▶ _Task requirements_
Reproduce the material that follows, keeping every line exactly as it is.

▶ _Information supplied_

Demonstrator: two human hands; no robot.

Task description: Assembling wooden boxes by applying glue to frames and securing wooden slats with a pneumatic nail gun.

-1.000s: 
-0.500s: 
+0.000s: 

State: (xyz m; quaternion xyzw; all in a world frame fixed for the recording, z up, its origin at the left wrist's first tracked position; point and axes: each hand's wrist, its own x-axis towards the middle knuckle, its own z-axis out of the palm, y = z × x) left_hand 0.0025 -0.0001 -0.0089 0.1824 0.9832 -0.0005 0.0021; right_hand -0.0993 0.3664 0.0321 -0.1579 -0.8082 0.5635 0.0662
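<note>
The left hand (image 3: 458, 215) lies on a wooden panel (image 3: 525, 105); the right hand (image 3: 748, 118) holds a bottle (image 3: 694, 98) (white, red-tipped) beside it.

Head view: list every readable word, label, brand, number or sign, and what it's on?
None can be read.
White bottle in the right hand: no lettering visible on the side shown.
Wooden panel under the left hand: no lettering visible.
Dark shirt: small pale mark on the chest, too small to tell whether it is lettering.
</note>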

▶ _Completed exercise_
Demonstrator: two human hands; no robot.

Task description: Assembling wooden boxes by applying glue to frames and securing wooden slats with a pneumatic nail gun.

-1.000s: 
-0.500s: 
+0.000s: 

State: (xyz m; quaternion xyzw; all in a world frame fixed for the recording, z up, its origin at the left wrist's first tracked position; point and axes: each hand's wrist, its own x-axis towards the middle knuckle, its own z-axis out of the palm, y = z × x) left_hand 0.0025 -0.0001 -0.0089 0.1824 0.9832 -0.0005 0.0021; right_hand -0.0993 0.3664 0.0321 -0.1579 -0.8082 0.5635 0.0662
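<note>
The left hand (image 3: 458, 215) lies on a wooden panel (image 3: 525, 105); the right hand (image 3: 748, 118) holds a bottle (image 3: 694, 98) (white, red-tipped) beside it.

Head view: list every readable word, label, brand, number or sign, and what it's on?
None can be read.
White bottle in the right hand: no lettering visible on the side shown.
Wooden panel under the left hand: no lettering visible.
Dark shirt: small pale mark on the chest, too small to tell whether it is lettering.
</note>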

This answer requires nothing more.